Your goal: Filter out every line below that lacks "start", and copy the rest.

Data extract:
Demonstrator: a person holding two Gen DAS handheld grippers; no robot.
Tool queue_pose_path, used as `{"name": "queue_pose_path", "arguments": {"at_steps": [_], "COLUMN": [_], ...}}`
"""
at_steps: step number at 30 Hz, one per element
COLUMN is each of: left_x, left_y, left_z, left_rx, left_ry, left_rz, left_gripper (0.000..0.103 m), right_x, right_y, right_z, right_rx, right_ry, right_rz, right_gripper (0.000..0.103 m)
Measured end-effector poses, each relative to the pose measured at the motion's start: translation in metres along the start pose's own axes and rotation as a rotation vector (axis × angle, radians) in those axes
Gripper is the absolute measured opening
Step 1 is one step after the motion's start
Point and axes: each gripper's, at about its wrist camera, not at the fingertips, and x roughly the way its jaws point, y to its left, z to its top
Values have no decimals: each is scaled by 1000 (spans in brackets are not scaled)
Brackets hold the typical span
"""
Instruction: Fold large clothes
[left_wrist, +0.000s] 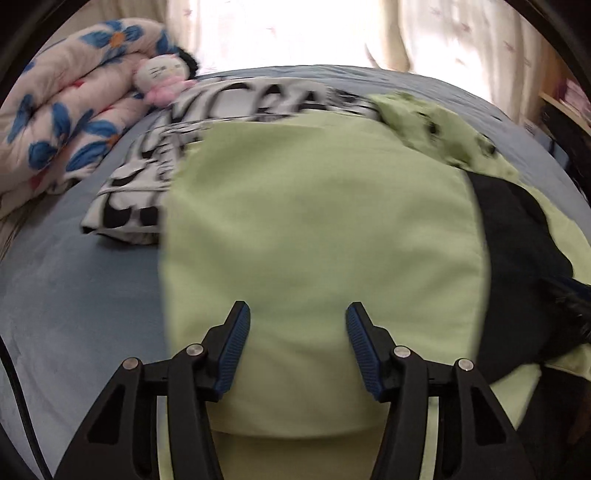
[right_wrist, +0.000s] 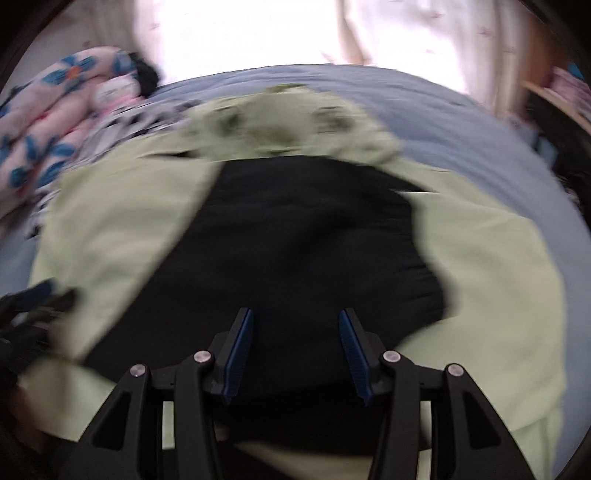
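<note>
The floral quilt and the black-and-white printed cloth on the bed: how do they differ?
The floral quilt is puffy, pinkish with blue flowers, bunched in thick rolls at the bed's far left edge. The black-and-white printed cloth is thin, carries bold black lettering, and lies flat, partly covered by the pale green garment. Both rest on the blue bed.

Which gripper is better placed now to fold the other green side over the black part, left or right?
Probably right. The right gripper hovers open over the black panel, with the unfolded green flap beside it. The left gripper is over the already folded green side.
</note>
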Motion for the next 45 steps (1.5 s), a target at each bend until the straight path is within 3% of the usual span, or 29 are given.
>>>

Response:
Measured end-effector poses, each relative to the pose measured at the motion's start: translation in metres along the start pose's own axes and rotation as a rotation vector (axis × angle, radians) in those axes
Step 1 is one step after the motion's start

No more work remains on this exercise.